::: Material provided :::

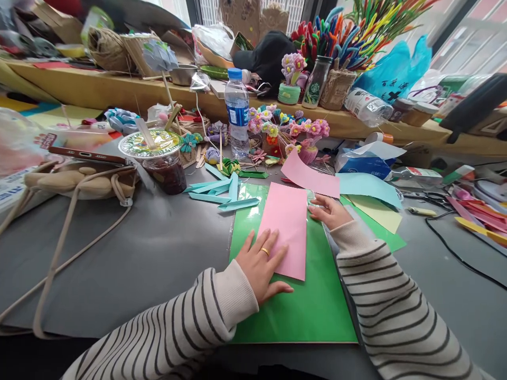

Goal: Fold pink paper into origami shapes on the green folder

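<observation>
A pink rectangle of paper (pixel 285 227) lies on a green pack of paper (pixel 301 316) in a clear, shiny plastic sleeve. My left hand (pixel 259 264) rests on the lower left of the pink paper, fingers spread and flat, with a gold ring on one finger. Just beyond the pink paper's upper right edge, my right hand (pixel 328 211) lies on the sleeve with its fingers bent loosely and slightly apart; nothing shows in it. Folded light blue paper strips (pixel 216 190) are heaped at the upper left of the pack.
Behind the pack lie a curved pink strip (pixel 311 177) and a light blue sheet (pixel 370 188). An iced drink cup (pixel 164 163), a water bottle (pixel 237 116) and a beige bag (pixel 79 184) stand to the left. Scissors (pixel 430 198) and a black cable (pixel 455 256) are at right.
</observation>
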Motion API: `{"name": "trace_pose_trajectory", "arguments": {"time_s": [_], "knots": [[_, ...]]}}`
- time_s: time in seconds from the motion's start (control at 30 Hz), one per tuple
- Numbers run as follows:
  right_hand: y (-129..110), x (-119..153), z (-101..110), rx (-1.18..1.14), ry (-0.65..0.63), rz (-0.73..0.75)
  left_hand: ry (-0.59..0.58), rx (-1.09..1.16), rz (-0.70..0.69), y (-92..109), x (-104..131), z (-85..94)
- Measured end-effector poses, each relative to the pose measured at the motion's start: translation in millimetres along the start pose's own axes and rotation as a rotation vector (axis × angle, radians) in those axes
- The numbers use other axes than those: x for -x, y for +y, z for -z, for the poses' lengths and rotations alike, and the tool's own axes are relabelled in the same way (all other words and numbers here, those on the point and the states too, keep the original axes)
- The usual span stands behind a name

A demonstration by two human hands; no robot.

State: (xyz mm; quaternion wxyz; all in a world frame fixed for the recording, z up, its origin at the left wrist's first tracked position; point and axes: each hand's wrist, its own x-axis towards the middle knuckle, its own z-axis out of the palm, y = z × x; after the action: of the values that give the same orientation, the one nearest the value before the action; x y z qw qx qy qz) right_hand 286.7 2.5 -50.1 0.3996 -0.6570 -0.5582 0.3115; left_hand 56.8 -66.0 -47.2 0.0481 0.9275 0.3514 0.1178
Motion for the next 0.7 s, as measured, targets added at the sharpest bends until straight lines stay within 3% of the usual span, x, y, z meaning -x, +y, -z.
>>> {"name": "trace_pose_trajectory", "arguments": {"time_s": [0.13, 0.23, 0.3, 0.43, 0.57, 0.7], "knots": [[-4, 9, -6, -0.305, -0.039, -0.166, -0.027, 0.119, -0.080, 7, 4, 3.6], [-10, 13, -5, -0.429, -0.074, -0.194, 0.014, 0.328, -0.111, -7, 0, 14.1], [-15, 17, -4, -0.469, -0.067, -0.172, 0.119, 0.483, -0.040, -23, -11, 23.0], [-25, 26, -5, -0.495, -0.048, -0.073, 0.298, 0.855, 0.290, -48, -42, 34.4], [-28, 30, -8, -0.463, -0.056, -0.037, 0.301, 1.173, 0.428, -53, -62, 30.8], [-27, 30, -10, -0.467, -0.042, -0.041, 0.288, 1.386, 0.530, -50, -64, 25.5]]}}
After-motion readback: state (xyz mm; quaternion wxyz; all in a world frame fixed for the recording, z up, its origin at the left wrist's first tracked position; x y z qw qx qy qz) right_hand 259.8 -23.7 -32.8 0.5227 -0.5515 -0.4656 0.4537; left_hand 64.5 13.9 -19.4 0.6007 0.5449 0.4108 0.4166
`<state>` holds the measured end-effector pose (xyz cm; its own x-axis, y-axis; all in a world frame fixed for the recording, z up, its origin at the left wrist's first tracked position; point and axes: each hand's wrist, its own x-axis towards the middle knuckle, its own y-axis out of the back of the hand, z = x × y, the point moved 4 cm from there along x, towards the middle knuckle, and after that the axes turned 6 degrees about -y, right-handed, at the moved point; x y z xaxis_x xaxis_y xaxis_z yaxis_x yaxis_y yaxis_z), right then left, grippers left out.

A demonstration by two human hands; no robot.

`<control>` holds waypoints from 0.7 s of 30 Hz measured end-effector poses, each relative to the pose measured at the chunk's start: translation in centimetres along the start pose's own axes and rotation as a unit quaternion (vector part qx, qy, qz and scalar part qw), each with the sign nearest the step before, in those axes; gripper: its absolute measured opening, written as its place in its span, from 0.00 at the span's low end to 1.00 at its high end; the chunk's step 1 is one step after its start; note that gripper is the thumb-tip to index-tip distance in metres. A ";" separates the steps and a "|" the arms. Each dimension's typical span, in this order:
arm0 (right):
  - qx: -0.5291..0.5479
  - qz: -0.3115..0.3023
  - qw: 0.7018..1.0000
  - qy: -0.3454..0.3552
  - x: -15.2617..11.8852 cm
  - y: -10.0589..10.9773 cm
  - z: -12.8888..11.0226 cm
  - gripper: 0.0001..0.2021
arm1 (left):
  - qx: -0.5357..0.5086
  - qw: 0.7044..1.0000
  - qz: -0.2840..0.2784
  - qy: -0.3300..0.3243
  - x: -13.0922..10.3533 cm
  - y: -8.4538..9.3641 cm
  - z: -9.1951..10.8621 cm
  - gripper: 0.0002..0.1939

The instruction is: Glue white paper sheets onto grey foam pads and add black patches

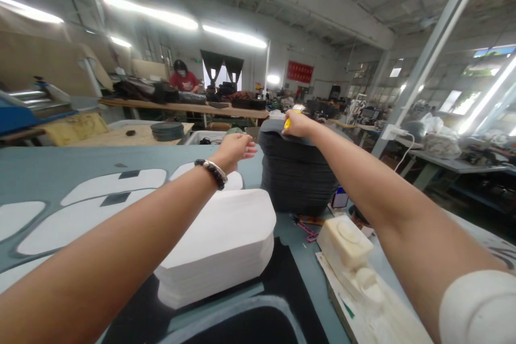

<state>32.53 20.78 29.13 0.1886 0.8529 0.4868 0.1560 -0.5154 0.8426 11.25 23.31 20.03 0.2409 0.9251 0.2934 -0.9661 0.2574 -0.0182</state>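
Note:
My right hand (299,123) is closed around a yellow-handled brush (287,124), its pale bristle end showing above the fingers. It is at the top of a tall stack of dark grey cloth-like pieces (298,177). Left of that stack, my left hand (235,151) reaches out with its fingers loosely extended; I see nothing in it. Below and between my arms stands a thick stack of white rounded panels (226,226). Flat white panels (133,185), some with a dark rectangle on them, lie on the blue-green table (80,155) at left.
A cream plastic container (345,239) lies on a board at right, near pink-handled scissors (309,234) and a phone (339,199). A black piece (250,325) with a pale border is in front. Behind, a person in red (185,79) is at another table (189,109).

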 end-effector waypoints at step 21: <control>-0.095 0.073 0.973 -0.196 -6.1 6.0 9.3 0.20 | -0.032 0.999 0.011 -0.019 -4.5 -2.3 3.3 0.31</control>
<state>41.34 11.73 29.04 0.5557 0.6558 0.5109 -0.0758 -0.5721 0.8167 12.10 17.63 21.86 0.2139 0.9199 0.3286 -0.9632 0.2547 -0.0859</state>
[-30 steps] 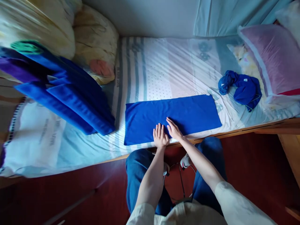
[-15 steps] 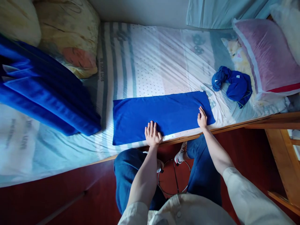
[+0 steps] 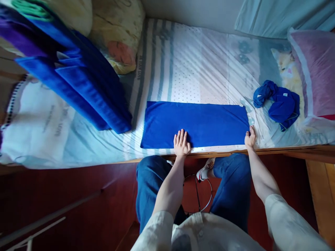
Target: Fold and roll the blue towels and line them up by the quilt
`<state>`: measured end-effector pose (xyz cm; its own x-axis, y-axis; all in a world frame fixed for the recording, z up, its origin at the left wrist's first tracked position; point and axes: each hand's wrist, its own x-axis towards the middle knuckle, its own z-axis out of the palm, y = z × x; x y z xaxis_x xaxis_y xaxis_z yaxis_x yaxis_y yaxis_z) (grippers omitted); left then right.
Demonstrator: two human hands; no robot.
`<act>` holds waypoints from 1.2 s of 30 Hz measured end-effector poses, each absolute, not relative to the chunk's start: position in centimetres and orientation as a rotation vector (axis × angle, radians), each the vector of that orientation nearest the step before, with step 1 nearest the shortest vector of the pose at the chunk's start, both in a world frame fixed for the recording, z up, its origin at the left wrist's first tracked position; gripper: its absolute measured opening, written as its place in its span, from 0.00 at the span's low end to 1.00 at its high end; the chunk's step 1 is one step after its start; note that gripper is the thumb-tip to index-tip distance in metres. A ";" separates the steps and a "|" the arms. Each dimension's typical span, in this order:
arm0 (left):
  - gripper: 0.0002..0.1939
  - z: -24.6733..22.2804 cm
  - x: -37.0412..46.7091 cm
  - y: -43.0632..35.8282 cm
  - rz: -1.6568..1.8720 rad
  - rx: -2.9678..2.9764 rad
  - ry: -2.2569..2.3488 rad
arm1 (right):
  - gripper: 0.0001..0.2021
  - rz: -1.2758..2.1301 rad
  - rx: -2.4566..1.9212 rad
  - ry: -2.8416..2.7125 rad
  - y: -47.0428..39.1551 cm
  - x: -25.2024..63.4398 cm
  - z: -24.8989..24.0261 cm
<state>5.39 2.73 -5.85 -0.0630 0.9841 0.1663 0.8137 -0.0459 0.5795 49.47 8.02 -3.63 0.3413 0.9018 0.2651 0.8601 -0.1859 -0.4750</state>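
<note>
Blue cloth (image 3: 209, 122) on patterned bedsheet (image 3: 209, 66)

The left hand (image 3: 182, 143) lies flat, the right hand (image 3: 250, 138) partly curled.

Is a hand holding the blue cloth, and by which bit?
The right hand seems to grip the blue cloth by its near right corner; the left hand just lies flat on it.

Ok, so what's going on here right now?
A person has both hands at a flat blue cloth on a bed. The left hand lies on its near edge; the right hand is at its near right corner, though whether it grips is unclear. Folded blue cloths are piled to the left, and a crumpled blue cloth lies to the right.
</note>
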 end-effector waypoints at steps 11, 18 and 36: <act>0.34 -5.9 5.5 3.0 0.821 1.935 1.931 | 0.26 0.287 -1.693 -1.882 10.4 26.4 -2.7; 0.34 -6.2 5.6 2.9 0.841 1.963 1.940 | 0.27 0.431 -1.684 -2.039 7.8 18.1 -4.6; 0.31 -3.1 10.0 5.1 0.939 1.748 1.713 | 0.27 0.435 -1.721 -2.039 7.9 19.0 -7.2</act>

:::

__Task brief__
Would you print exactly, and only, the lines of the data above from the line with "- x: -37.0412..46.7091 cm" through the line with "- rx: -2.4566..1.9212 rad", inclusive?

__Answer to the exercise__
  - x: -37.0412..46.7091 cm
  - y: -43.0632..35.8282 cm
  - rz: -1.6568..1.8720 rad
  - rx: -2.9678..2.9764 rad
  - ry: -2.2569..2.3488 rad
arm1 (right):
  - gripper: 0.0001..0.2021
  - rz: -1.2758..2.1301 rad
  - rx: -2.4566..1.9212 rad

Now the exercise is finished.